* **Your instructions**
Exactly the lines from the one with "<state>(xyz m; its" to the end of the listing must be repeated, both ends included, with nothing added.

* **Dataset excerpt**
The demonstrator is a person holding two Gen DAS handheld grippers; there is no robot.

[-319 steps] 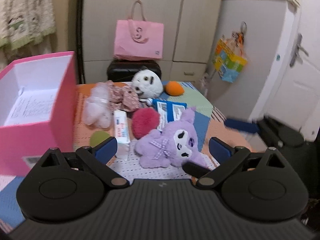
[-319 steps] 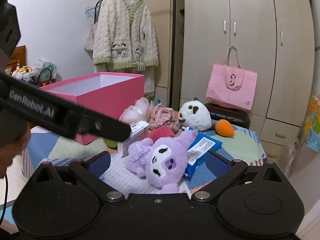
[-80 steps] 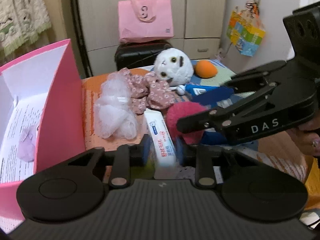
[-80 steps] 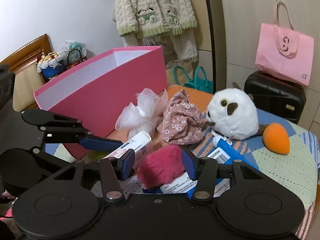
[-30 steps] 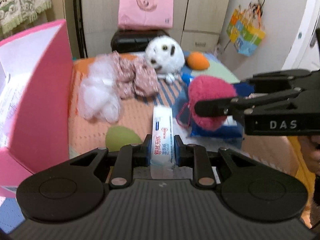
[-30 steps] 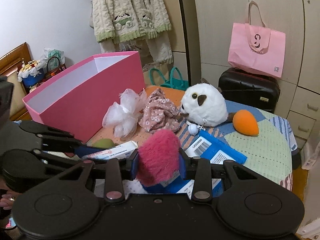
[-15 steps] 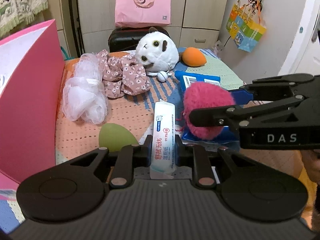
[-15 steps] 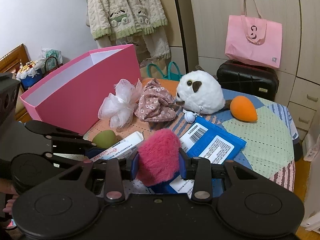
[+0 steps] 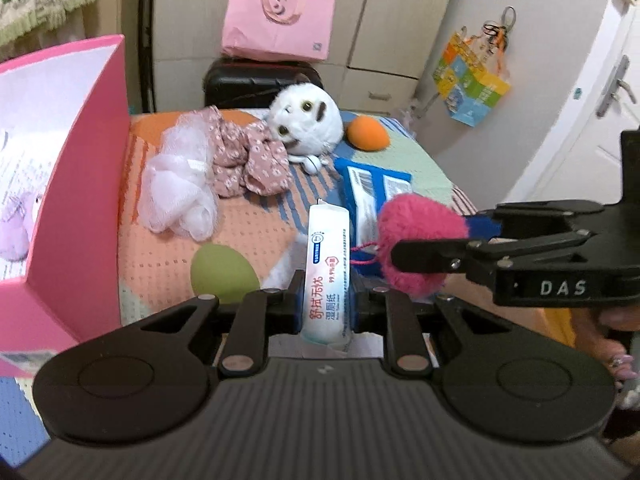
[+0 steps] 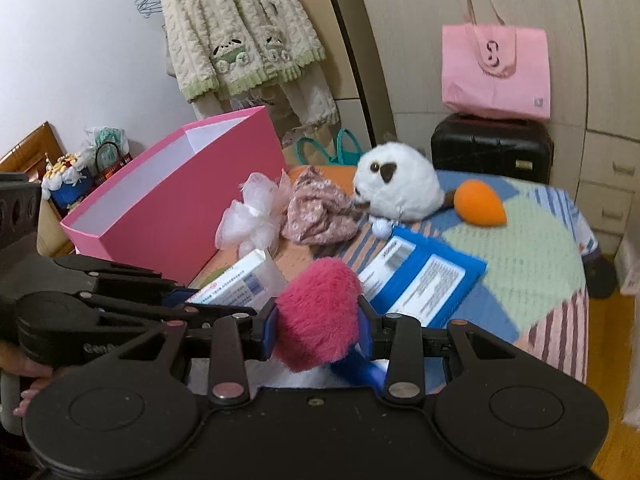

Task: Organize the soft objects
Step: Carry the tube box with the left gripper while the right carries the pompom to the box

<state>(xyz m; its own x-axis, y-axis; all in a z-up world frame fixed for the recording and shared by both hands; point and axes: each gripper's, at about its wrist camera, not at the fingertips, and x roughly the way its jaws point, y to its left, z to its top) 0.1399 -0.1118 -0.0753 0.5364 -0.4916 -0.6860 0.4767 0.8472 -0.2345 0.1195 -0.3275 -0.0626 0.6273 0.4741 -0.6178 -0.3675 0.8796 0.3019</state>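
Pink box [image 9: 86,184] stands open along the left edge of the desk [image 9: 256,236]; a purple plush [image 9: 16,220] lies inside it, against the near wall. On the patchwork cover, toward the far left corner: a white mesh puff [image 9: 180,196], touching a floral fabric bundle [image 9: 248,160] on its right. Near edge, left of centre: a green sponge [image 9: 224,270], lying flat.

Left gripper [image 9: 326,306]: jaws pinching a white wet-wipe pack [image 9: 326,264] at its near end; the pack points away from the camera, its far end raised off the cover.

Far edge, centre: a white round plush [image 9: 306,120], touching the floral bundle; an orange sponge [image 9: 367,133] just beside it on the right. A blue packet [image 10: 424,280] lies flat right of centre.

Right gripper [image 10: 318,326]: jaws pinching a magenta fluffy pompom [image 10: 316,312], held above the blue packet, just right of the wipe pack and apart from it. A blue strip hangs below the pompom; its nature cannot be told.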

* **Response to the exercise**
<state>(xyz m; its own x-axis, y-axis; all in a z-up world frame fixed for the recording and shared by both hands; point and axes: each gripper's, at about its wrist camera, not at the fingertips, and x roughly the way its jaws point, y to its left, z to its top) 0.1399 -0.1118 -0.0753 0.5364 -0.4916 -0.6860 0.4767 0.8472 -0.2345 0.1195 -0.3275 -0.0626 0.6273 0.4741 -0.6178 -0.3675 0.8796 0.3019</state>
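Pink box [image 9: 86,184] stands open along the left edge of the desk [image 9: 256,236]; a purple plush [image 9: 16,220] lies inside it, against the near wall. On the patchwork cover, toward the far left corner: a white mesh puff [image 9: 180,196], touching a floral fabric bundle [image 9: 248,160] on its right. Near edge, left of centre: a green sponge [image 9: 224,270], lying flat.

Left gripper [image 9: 326,306]: jaws pinching a white wet-wipe pack [image 9: 326,264] at its near end; the pack points away from the camera, its far end raised off the cover.

Far edge, centre: a white round plush [image 9: 306,120], touching the floral bundle; an orange sponge [image 9: 367,133] just beside it on the right. A blue packet [image 10: 424,280] lies flat right of centre.

Right gripper [image 10: 318,326]: jaws pinching a magenta fluffy pompom [image 10: 316,312], held above the blue packet, just right of the wipe pack and apart from it. A blue strip hangs below the pompom; its nature cannot be told.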

There is nothing more to add to the answer.